• What you will do: Look through the listing below for the line containing "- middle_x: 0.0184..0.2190". Copy it and each line after it up to and including the line containing "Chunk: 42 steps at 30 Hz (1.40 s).", exactly, leaving out pictures.
BEGIN
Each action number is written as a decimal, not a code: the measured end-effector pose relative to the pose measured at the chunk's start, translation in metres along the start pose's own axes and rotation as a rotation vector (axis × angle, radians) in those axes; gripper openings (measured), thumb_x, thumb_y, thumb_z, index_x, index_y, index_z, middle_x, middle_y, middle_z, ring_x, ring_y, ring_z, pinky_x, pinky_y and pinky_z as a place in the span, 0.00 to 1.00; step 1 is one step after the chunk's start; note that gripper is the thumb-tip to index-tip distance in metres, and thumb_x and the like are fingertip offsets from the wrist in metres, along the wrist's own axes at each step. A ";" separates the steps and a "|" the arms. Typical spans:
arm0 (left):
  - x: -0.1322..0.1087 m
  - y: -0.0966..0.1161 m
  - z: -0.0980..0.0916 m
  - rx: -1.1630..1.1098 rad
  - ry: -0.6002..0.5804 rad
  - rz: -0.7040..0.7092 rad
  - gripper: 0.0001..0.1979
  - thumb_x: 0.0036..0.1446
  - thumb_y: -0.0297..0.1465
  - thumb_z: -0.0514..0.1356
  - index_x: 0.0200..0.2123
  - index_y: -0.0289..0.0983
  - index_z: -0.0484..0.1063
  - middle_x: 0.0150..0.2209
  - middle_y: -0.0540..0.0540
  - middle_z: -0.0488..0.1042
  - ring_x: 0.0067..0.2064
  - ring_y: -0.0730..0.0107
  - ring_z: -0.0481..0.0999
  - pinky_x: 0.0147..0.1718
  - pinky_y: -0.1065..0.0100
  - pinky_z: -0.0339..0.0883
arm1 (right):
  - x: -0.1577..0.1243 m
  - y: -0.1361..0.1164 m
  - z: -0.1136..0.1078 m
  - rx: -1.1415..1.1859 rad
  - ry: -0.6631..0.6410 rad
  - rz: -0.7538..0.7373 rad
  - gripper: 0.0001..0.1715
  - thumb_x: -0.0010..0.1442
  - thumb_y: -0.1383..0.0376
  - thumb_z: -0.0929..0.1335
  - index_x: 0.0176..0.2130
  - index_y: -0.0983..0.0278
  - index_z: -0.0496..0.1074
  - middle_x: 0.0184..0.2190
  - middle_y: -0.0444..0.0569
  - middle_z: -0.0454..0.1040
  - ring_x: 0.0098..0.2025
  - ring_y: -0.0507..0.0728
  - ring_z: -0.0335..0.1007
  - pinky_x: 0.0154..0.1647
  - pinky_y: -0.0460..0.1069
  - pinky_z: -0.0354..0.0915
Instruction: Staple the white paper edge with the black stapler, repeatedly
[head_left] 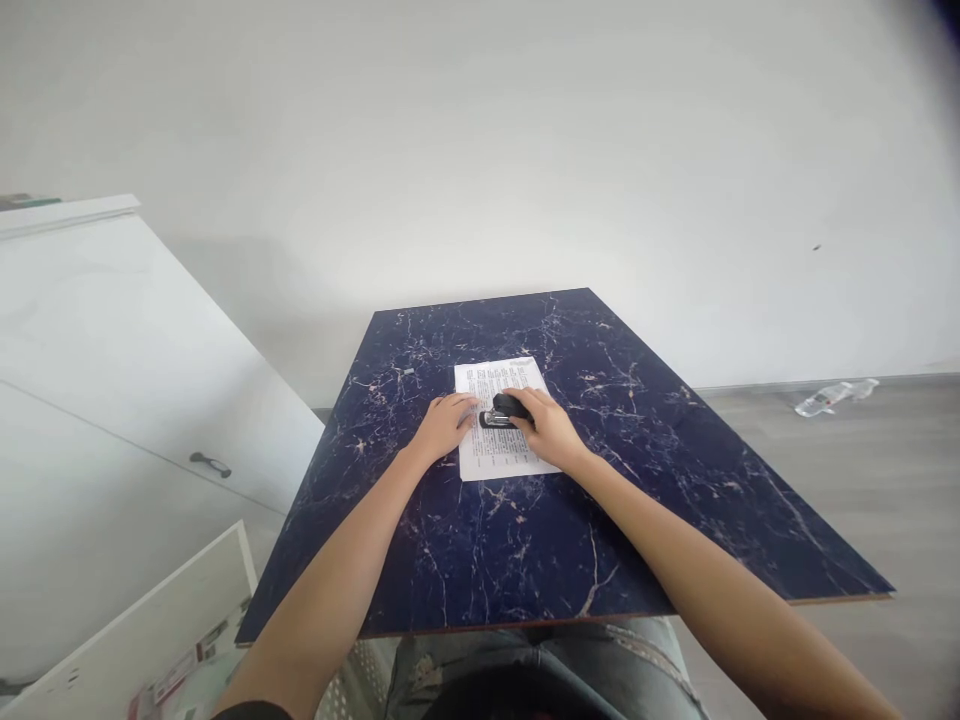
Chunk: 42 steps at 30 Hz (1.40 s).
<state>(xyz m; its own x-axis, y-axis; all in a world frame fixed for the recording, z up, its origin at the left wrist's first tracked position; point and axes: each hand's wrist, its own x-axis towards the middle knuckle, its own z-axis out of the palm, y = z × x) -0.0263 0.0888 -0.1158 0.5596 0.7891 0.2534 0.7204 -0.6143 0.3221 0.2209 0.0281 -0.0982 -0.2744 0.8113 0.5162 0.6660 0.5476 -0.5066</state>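
Observation:
On the dark blue table lies a white sheet of printed paper point(499, 463); whether it is one sheet or several I cannot tell. A black stapler point(495, 416) rests over the middle of it, its nose pointing left and a silver metal part showing. My right hand point(553, 432) is closed around the stapler's back end from the right. Over the paper's left edge lies my left hand point(444, 426), fingers stretched toward the stapler's nose. Those fingertips touch the paper, just short of the stapler.
The table point(525, 560) has a marbled top with light veins. To the left stands a white cabinet point(150, 350) with a dark handle point(211, 464). An open white drawer point(180, 600) juts out low left. A clear plastic item point(832, 397) lies on the floor by the wall.

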 end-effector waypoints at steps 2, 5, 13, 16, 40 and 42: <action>0.002 -0.001 0.002 -0.010 -0.016 0.019 0.17 0.70 0.31 0.54 0.59 0.46 0.74 0.64 0.46 0.72 0.66 0.56 0.68 0.65 0.49 0.56 | -0.001 0.002 0.004 -0.018 -0.052 -0.008 0.25 0.66 0.71 0.66 0.61 0.61 0.68 0.49 0.54 0.76 0.50 0.64 0.72 0.52 0.59 0.69; 0.003 -0.003 0.003 -0.021 -0.024 0.027 0.17 0.70 0.31 0.54 0.58 0.46 0.74 0.64 0.46 0.72 0.66 0.55 0.68 0.65 0.48 0.55 | -0.002 0.007 0.007 -0.062 -0.097 -0.021 0.25 0.66 0.70 0.67 0.61 0.60 0.68 0.48 0.54 0.77 0.49 0.64 0.72 0.50 0.58 0.69; 0.001 -0.002 0.001 -0.048 0.003 0.058 0.16 0.69 0.32 0.55 0.57 0.45 0.75 0.62 0.44 0.73 0.64 0.52 0.68 0.61 0.46 0.58 | 0.002 0.019 0.000 0.065 -0.095 -0.015 0.28 0.64 0.62 0.72 0.62 0.60 0.71 0.53 0.55 0.77 0.54 0.65 0.72 0.57 0.61 0.68; 0.000 -0.002 -0.002 -0.069 0.012 0.055 0.15 0.68 0.33 0.57 0.55 0.44 0.76 0.60 0.43 0.74 0.61 0.51 0.69 0.60 0.46 0.59 | 0.005 0.035 -0.016 0.141 0.023 0.112 0.19 0.70 0.57 0.65 0.55 0.61 0.76 0.49 0.53 0.80 0.52 0.63 0.73 0.57 0.61 0.67; -0.007 0.012 -0.018 -0.429 -0.163 0.058 0.22 0.59 0.44 0.66 0.52 0.41 0.70 0.48 0.43 0.75 0.45 0.59 0.74 0.46 0.58 0.67 | 0.000 0.035 -0.036 0.984 -0.303 0.908 0.16 0.70 0.63 0.69 0.55 0.66 0.74 0.53 0.59 0.78 0.38 0.60 0.84 0.44 0.53 0.82; -0.008 0.012 -0.019 -0.442 -0.150 0.062 0.18 0.61 0.43 0.64 0.51 0.41 0.71 0.48 0.43 0.76 0.45 0.59 0.75 0.46 0.58 0.68 | -0.001 0.037 -0.034 1.002 -0.304 0.892 0.17 0.69 0.60 0.70 0.54 0.66 0.74 0.52 0.59 0.79 0.38 0.61 0.85 0.43 0.53 0.82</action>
<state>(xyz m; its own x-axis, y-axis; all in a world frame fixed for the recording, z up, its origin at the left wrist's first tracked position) -0.0298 0.0754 -0.0966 0.6725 0.7225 0.1603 0.4581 -0.5765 0.6766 0.2693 0.0406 -0.0933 -0.2480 0.9041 -0.3480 -0.0502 -0.3708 -0.9274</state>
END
• Answer to this exercise:
  - middle_x: 0.0184..0.2190
  - middle_y: -0.0444..0.0569
  - middle_z: -0.0454..0.1040
  - ring_x: 0.0098..0.2025
  - ring_y: -0.0507..0.0728
  - ring_z: -0.0335..0.1007
  - pinky_x: 0.0154..0.1647
  - pinky_y: -0.0460..0.1069
  - pinky_z: -0.0354..0.0915
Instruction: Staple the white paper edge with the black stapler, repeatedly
[head_left] 
Chunk: 42 steps at 30 Hz (1.40 s).

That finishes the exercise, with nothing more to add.